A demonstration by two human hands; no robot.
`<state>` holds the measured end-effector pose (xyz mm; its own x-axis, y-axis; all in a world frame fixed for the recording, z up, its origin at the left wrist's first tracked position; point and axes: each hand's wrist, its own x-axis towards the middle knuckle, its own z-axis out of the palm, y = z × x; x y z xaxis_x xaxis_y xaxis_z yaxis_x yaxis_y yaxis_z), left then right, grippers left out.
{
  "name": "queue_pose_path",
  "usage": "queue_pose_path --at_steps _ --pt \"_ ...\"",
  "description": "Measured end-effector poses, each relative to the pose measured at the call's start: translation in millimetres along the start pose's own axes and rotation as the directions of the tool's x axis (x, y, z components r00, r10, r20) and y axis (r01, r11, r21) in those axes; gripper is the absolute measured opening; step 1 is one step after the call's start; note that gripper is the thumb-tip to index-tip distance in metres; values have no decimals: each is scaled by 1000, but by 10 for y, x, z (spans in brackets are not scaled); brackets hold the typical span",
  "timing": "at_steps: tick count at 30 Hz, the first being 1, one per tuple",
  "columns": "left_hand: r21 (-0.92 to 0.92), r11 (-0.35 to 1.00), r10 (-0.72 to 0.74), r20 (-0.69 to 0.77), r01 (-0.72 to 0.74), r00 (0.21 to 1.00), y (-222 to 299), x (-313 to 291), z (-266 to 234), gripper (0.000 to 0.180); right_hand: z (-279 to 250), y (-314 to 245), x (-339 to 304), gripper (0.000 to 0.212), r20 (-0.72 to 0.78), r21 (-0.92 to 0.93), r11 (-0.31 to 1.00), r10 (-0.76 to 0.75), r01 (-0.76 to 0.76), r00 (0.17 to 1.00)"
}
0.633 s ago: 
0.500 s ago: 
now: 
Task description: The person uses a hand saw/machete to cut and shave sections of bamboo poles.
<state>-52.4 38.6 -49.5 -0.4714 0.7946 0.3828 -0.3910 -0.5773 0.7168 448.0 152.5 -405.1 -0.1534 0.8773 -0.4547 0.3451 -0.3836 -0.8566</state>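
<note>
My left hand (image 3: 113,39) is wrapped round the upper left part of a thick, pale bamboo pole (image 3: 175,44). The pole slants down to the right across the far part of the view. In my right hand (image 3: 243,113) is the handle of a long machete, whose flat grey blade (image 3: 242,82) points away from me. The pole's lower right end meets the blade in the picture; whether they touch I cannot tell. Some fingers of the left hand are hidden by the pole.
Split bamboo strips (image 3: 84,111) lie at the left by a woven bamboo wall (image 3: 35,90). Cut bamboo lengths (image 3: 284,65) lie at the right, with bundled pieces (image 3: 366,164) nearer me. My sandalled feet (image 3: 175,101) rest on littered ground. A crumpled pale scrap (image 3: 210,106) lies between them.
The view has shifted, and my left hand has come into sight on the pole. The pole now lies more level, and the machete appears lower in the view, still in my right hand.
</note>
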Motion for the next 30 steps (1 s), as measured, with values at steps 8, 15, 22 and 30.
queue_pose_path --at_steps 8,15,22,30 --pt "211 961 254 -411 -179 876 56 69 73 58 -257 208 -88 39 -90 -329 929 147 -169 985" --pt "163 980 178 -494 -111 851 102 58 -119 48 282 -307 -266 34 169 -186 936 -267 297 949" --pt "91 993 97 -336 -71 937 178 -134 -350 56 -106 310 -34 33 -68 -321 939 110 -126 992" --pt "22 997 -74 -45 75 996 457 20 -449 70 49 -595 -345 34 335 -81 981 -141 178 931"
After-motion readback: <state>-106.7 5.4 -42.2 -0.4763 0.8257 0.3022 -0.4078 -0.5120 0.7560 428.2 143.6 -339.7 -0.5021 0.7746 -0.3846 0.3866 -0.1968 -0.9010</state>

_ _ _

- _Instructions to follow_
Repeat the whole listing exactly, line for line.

- _Answer to the exercise_
A demonstration by two human hands; no robot.
`<state>` holds the measured end-effector pose (xyz mm; its own x-axis, y-axis; all in a world frame fixed for the recording, z up, its origin at the left wrist's first tracked position; point and axes: each hand's wrist, its own x-axis towards the middle knuckle, its own z-axis out of the palm, y = z × x; x y z xaxis_x xaxis_y xaxis_z yaxis_x yaxis_y yaxis_z), left then right, grippers left out.
{
  "name": "queue_pose_path",
  "usage": "queue_pose_path --at_steps _ --pt \"_ ...\"",
  "description": "Measured end-effector poses, each relative to the pose measured at the call's start: translation in millimetres along the start pose's own axes and rotation as the directions of the tool's x axis (x, y, z components r00, r10, r20) and y axis (r01, r11, r21) in those axes; gripper is the absolute measured opening; step 1 is one step after the call's start; note that gripper is the thumb-tip to index-tip distance in metres; values have no decimals: each is scaled by 1000, but by 10 for y, x, z (spans in brackets are not scaled); brackets hold the typical span",
  "timing": "at_steps: tick count at 30 Hz, the first being 1, one per tuple",
  "columns": "left_hand: r21 (-0.92 to 0.92), r11 (-0.35 to 1.00), r10 (-0.72 to 0.74), r20 (-0.69 to 0.77), r01 (-0.72 to 0.74), r00 (0.21 to 1.00), y (-222 to 299), x (-313 to 291), z (-266 to 234), gripper (0.000 to 0.180); right_hand: z (-279 to 250), y (-314 to 245), x (-339 to 304), gripper (0.000 to 0.212), r20 (-0.72 to 0.78), r21 (-0.92 to 0.93), r11 (-0.31 to 1.00), r10 (-0.76 to 0.75), r01 (-0.76 to 0.76), r00 (0.17 to 1.00)"
}
0.633 s ago: 
0.500 s ago: 
now: 
Task description: The person uses a hand saw/machete to cut and shave sections of bamboo poles.
<state>-52.4 38.6 -49.5 -0.4714 0.7946 0.3828 -0.3910 -0.5773 0.7168 448.0 152.5 -405.1 -0.1534 0.8773 -0.4547 0.3451 -0.3836 -0.8566</state>
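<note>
My left hand (image 3: 113,39) is wrapped round the upper left part of a thick, pale bamboo pole (image 3: 175,44). The pole slants down to the right across the far part of the view. In my right hand (image 3: 243,113) is the handle of a long machete, whose flat grey blade (image 3: 242,82) points away from me. The pole's lower right end meets the blade in the picture; whether they touch I cannot tell. Some fingers of the left hand are hidden by the pole.
Split bamboo strips (image 3: 84,111) lie at the left by a woven bamboo wall (image 3: 35,90). Cut bamboo lengths (image 3: 284,65) lie at the right, with bundled pieces (image 3: 366,164) nearer me. My sandalled feet (image 3: 175,101) rest on littered ground. A crumpled pale scrap (image 3: 210,106) lies between them.
The view has shifted, and my left hand has come into sight on the pole. The pole now lies more level, and the machete appears lower in the view, still in my right hand.
</note>
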Motion for the next 30 steps (1 s), as measured, with values at steps 8, 15, 22 and 30.
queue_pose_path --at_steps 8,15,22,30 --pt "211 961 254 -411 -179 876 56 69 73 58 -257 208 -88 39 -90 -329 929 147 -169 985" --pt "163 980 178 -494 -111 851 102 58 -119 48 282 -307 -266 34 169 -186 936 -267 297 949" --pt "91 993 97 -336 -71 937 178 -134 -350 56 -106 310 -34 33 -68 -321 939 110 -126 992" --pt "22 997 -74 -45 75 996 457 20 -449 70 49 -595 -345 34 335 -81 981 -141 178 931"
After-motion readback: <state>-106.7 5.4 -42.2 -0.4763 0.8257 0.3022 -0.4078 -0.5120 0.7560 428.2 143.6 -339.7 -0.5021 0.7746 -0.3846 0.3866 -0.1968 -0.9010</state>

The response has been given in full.